**REQUIRED ACTION**
Look below for the line containing "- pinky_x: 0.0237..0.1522"; from there, print each line exactly up to and including the line containing "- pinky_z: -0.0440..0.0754", and stop.

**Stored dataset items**
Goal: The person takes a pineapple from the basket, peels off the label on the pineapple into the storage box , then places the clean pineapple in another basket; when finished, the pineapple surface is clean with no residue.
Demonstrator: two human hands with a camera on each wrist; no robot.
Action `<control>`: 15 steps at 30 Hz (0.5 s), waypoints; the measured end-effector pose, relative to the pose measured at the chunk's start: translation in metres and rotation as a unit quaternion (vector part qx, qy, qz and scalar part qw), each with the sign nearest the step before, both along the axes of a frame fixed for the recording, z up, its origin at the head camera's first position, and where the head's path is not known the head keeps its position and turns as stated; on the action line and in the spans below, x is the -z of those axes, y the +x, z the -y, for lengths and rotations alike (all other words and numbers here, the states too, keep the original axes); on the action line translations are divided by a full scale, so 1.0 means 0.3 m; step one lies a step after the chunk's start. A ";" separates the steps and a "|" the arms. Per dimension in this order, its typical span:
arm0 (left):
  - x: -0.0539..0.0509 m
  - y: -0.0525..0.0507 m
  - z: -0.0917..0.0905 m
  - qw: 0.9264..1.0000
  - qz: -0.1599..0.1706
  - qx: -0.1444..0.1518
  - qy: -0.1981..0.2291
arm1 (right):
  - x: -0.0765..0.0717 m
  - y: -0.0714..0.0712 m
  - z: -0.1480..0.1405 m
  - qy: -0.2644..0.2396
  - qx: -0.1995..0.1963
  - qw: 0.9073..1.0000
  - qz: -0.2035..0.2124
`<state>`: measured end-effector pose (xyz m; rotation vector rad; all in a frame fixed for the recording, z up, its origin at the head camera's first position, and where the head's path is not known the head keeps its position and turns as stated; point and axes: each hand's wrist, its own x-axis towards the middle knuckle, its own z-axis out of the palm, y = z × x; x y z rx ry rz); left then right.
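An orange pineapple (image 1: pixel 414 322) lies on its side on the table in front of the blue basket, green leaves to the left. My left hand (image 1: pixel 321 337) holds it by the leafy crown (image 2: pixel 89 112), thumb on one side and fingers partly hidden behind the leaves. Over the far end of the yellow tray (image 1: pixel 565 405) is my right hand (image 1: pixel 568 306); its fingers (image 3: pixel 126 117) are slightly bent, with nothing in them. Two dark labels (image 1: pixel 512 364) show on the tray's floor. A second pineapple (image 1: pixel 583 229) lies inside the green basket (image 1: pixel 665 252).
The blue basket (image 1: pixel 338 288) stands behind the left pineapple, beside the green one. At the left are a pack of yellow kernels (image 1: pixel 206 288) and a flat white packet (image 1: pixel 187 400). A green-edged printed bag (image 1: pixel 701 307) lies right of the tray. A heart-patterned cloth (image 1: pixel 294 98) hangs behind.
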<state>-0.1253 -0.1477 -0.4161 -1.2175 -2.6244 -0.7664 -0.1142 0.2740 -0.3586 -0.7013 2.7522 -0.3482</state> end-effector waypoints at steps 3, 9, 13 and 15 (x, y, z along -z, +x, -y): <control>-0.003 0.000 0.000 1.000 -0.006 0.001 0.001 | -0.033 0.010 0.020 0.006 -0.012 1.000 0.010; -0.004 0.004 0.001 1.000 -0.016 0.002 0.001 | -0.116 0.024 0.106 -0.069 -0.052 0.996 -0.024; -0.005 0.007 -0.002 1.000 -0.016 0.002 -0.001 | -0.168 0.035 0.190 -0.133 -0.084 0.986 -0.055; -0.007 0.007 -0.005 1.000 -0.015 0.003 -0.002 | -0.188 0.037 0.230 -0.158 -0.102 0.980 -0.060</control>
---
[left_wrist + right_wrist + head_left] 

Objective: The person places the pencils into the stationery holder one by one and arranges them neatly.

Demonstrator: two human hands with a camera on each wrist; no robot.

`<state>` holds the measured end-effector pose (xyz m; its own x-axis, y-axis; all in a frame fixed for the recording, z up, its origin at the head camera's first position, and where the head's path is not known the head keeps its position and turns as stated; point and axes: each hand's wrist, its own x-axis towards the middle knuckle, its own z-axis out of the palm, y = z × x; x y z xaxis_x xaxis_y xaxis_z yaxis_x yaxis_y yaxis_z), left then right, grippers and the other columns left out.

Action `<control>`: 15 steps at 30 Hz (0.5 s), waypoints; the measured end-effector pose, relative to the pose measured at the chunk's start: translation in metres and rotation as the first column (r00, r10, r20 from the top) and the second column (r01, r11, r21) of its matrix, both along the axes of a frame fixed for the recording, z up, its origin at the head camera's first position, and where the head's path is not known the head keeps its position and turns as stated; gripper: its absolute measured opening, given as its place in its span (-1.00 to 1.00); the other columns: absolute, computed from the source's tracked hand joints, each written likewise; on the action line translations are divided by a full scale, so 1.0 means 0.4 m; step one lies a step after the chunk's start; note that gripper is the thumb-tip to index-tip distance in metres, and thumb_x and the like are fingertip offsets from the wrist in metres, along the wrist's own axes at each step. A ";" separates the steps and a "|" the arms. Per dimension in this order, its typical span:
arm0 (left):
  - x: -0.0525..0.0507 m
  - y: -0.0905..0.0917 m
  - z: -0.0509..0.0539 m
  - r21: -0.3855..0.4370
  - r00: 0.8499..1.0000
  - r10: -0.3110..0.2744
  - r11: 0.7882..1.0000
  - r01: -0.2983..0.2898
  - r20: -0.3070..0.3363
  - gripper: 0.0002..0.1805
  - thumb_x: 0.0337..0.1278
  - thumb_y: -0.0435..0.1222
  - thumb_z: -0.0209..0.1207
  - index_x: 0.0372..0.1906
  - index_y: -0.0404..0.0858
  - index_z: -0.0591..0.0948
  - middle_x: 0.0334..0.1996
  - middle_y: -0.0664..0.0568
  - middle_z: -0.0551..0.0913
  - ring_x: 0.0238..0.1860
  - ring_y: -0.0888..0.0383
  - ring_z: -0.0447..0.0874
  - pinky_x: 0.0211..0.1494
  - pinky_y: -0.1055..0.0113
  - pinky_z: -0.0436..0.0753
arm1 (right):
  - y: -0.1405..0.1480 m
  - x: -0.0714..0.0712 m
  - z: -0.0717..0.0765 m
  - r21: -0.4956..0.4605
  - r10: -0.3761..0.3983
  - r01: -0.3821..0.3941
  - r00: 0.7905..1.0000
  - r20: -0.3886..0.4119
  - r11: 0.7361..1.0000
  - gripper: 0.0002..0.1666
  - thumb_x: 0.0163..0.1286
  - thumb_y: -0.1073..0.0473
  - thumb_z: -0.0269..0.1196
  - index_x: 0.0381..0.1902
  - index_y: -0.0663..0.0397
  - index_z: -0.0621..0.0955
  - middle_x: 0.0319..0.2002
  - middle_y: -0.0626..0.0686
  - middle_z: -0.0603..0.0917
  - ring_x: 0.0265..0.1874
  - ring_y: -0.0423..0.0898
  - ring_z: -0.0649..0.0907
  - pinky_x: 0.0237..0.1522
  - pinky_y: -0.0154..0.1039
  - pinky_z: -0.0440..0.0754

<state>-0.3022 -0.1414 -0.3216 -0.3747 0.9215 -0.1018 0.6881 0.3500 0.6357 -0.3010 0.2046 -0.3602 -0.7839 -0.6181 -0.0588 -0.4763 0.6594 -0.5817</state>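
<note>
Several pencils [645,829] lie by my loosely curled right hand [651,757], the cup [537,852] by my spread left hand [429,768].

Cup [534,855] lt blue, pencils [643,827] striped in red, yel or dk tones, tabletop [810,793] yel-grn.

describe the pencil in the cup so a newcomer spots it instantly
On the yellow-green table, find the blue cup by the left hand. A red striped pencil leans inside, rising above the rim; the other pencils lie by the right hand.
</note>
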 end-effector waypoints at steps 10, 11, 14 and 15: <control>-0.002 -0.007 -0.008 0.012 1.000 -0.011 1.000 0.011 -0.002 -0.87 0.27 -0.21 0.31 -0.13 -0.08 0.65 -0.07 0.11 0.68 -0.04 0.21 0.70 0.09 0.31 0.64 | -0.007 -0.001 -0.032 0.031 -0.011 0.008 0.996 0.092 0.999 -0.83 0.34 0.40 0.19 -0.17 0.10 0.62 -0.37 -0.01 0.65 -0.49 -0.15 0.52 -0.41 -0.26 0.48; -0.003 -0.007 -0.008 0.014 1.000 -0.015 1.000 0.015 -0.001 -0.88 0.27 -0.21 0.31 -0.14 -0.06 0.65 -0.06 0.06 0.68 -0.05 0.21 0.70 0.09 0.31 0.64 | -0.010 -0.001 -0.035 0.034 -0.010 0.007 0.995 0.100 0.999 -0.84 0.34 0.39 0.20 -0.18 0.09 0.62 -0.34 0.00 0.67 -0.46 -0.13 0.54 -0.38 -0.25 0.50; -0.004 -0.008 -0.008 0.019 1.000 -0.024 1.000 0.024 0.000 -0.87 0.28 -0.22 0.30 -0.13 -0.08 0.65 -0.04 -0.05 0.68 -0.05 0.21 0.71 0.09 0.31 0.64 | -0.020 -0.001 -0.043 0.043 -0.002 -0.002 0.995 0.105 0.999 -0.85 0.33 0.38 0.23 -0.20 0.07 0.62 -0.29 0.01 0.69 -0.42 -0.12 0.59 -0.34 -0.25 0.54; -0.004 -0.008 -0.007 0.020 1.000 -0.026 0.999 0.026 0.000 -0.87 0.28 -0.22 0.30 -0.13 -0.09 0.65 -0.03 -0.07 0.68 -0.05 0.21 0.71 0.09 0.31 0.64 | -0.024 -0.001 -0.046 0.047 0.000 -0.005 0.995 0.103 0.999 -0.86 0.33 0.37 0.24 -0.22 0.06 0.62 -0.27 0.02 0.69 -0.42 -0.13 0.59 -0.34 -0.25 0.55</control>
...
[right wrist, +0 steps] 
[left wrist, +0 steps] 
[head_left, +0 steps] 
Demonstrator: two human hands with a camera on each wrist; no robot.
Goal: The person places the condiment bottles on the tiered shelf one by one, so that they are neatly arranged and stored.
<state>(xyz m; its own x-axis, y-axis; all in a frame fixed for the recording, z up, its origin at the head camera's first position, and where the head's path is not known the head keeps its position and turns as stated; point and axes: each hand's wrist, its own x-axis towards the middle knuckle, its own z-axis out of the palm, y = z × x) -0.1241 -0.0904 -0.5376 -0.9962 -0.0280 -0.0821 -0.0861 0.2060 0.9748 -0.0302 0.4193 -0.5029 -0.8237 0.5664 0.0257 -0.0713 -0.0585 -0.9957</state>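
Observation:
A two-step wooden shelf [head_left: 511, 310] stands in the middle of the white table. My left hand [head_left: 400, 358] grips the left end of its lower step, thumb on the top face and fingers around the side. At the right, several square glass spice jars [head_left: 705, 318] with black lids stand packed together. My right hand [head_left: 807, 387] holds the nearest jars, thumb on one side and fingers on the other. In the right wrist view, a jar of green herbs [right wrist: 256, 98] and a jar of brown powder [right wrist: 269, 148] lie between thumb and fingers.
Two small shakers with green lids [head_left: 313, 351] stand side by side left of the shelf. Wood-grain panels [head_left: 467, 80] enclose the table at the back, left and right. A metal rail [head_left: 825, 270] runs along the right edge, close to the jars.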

**ANSWER FOR THE TASK**
  - pinky_x: 0.0237..0.1522
  - pinky_y: -0.0154..0.1039
  - pinky_z: -0.0440..0.0754

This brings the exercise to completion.